Livros Vendidos como "Sabonetes"


Maria do Rosário Pedreira, poetisa e editora, diz-nos, nas suas "Horas Extraordinárias", que os livros têm hoje  uma esperança média de vida de sete semanas, nos expositores das livrarias.

Isso explica a minha dificuldade em encontrar alguns livros, que não compro logo que saem. E também explica a "irracionalidade" do negócio (a palavra estupidez até me parece mais apropriada...), em que a quantidade parece ser mais importante que a qualidade (pensava que um livro bom, era "eterno", mesmo nas livrarias...).

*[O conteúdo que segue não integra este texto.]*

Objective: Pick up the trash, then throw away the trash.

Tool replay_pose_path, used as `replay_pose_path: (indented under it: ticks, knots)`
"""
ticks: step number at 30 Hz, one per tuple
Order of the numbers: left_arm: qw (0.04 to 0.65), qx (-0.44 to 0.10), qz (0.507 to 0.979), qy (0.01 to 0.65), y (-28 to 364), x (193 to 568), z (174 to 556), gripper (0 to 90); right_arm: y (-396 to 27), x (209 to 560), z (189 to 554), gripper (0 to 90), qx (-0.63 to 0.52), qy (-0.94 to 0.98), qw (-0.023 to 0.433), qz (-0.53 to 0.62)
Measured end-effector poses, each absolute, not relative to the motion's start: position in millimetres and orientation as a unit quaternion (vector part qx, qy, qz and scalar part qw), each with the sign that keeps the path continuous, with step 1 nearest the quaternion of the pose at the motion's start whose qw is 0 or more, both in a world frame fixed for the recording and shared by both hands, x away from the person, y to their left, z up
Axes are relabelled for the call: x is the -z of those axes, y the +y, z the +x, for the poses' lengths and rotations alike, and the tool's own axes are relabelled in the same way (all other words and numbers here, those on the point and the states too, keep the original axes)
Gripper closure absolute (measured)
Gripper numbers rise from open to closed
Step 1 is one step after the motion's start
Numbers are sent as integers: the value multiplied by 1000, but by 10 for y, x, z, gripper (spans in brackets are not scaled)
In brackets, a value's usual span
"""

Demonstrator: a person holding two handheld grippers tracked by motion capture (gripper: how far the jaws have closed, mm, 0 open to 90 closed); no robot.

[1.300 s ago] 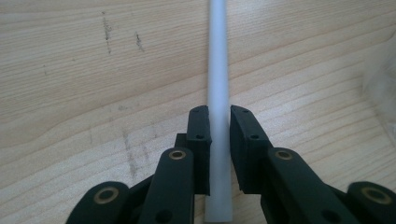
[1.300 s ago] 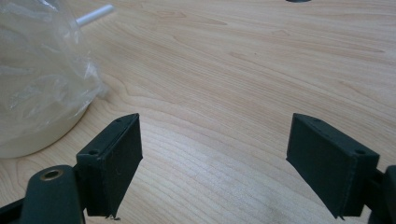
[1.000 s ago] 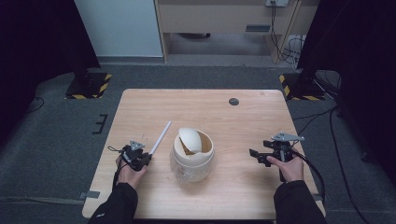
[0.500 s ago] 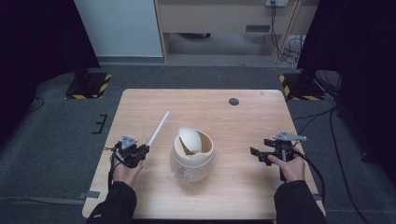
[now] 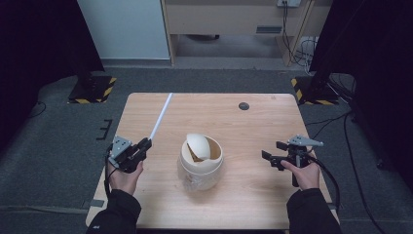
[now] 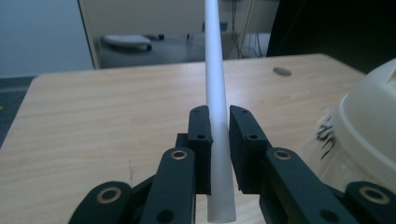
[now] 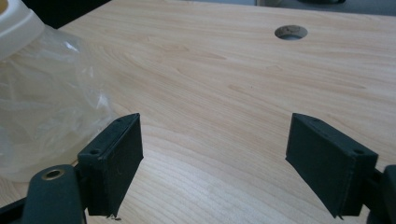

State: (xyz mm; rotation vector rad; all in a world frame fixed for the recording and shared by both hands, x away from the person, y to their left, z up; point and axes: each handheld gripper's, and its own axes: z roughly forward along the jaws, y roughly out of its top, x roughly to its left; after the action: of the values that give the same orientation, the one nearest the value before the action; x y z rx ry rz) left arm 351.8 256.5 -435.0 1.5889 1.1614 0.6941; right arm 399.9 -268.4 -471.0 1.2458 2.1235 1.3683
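High view: a person seated at the near edge of a light wooden table (image 5: 253,122) works with a hand-held gripper in each hand. The left gripper (image 5: 144,145), at the near left of the table, is clamped on one end of a long white rod (image 5: 160,117), which slants away from it toward the far left edge of the tabletop. In the left gripper view the rod (image 6: 217,93) runs straight up between the two black jaws, whose pads press on it from both sides, its cut end (image 6: 221,212) showing just below them. In the middle of the table stands a small cream bin (image 5: 200,161) with a swing lid tipped partly open and a clear plastic liner (image 7: 46,107) around its body; it lies between the two grippers, touched by neither. The right gripper (image 5: 273,152), at the near right, points left toward the bin and holds nothing; in the right gripper view its jaws stand wide apart over bare wood. A round dark cable hole (image 5: 244,106) sits at the far side of the tabletop.
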Motion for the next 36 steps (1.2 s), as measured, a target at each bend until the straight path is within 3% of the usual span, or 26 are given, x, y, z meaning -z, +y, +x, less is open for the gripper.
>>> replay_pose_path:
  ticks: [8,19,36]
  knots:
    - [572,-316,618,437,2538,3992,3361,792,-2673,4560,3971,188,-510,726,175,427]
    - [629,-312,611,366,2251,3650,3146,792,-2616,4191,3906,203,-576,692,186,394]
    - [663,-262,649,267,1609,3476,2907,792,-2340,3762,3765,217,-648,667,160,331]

Mas como iremos explicar a estes entendidos de "marquetingue" que vender um livro é diferente de vender um sabonete?

Não iremos, claro.

Resta-nos a esperança de encontrar os tais "livros desaparecidos" numa das milhentas feiras do livro que se encontram por aí...

O óleo é de Iman Maleki.

9 comentários:

hfm disse...

A acelerada estupidez.

Luis Eme disse...

que pouco a pouco vai tomando conta de toda a sociedade, Helena.

nem os livros escapam. (:

Filoxera disse...

E essa gente acha que a sua teoria é a única válida. Neste campo, da literatura, como em todos.

Laura Ferreira disse...

Pois. Também me acontece...

Luis Eme disse...

e consumismo, Helena.

até nós somos meros objectos nesta engrenagem.

Luis Eme disse...

sim, vender, vender, vender, Filoxera.

Luis Eme disse...

e pelos vistos cada vais nos vai acontecer mais, Laura.

elvira carvalho disse...

A politica do lucro rápido impera em todos os negócios. As livrarias não estão imunes a isso. Mas continuam a encontrar-se bons livros nas feiras de livro, e mesmo nas de livros usados.
Um abraço

Luis Eme disse...

sim, há sempre um livro à nossa espera, aqui e ali, Elvira.